Takes a list of indices as input and returns function value at these indices
"""
def func(x0, y0, a, b, fwhm):
return np.exp(-4*np.log(2) * (a*(idx[0]-x0)**2 + b*(idx[1]-y0)**2) / fwhm**2)
Z1 = func(5, 10, 1, 1, 4.5)
Z2 = func(10, 8, 0.75, 1.5, 7)
Z3 = func(18, 18, 1, 1.5, 10)
return Z1 + Z2 + Z3
# Create an empty observation matrix
grid_size = 25
Z_sparse = np.ones((grid_size, grid_size)) * np.nan
# Seed it with several random observations
idx = np.random.randint(0, grid_size, size=(4, 2))
for i in idx:
Z_sparse[tuple(i)] = trial_func(i)
# Get full and sparse grid indices for GP
X_full = gpim.utils.get_full_grid(Z_sparse)
X_sparse= gpim.utils.get_sparse_grid(Z_sparse)
# Initialize Bayesian optimizer with an 'expected improvement' acquisition function
boptim = gpim.boptimizer(
X_sparse, Z_sparse, X_full,
trial_func, acquisition_function='ei',
exploration_steps=30,
use_gpu=False, verbose=1)
# Run Bayesian optimization
boptim.run()
# Plot exploration history
gpim.utils.plot_query_points(boptim.indices_all, plot_lines=True)
- Executable Google Colab notebook with the examples of applying GP to sparse spiral 2D scans in piezoresponse force microscopy (PFM), simulated 2D atomic image in electron microscopy, and hyperspectral 3D data in Band Excitation PFM.

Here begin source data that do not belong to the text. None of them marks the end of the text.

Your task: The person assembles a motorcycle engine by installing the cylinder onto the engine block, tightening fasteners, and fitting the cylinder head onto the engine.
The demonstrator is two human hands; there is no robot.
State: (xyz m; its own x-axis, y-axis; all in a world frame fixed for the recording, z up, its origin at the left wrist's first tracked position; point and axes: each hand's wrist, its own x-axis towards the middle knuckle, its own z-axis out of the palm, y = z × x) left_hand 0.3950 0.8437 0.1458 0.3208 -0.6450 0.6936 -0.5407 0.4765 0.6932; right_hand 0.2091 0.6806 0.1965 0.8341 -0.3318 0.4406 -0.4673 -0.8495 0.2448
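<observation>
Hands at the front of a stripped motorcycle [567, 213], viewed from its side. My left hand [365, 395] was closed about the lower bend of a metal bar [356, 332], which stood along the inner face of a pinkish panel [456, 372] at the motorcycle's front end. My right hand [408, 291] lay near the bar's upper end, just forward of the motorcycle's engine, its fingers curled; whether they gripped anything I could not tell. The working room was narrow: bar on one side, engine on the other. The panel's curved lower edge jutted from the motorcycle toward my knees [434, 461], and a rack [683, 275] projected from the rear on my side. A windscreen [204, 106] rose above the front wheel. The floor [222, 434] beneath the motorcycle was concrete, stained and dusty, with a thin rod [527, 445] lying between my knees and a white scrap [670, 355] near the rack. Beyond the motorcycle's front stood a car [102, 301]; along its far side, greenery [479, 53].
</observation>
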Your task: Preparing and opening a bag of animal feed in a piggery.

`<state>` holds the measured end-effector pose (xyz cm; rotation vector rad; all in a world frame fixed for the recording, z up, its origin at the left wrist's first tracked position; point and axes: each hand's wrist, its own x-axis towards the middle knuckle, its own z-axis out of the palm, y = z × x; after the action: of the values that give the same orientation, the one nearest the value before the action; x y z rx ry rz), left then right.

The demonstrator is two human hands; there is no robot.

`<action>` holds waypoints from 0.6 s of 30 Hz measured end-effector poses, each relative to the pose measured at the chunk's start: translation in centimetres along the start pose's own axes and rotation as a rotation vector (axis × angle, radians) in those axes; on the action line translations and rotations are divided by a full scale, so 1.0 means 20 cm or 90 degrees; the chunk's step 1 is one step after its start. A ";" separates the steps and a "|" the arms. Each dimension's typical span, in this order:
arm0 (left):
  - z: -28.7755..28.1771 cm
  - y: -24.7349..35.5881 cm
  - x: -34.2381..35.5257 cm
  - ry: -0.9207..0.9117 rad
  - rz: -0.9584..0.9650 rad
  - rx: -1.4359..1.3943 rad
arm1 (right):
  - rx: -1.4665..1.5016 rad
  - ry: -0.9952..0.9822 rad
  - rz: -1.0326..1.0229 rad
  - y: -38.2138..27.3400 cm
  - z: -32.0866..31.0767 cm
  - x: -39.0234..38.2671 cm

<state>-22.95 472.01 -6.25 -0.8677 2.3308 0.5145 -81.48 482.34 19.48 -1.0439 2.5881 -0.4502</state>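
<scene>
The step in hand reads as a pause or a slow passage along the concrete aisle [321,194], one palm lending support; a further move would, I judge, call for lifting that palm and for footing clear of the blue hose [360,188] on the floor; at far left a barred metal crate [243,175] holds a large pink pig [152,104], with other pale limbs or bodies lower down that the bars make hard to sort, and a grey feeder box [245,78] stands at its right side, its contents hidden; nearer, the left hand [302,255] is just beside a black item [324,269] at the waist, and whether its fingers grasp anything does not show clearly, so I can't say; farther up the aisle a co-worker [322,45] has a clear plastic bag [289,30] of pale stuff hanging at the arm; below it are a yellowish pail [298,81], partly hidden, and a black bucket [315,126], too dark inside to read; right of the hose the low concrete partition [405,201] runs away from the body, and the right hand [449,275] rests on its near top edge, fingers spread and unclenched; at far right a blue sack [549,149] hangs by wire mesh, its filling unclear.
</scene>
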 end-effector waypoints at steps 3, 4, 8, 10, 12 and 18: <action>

- Executable Google Colab notebook with the example of applying "parallel" GP method to analysis of EELS data.
- Executable Google Colab notebook with the example of applying GP to 4D spectroscopic dataset for smoothing and resolution enhancement in contact Kelvin Probe Force Microscopy (cKPFM).
- Executable Google Colab notebook with a simple example of performing GP-based exploration-exploitation on a toy dataset.
It is strongly recommended to run the codes with a GPU hardware accelerator (such as NVIDIA's P100 or V100 GPU). If you don't have a GPU on your local machine, you may rent a cloud GPU from Google Cloud AI Platform. Running the example notebooks one time from top to bottom will cost about 1 USD with a standard deep learning VM instance (one P100 GPU and 15 GB of RAM).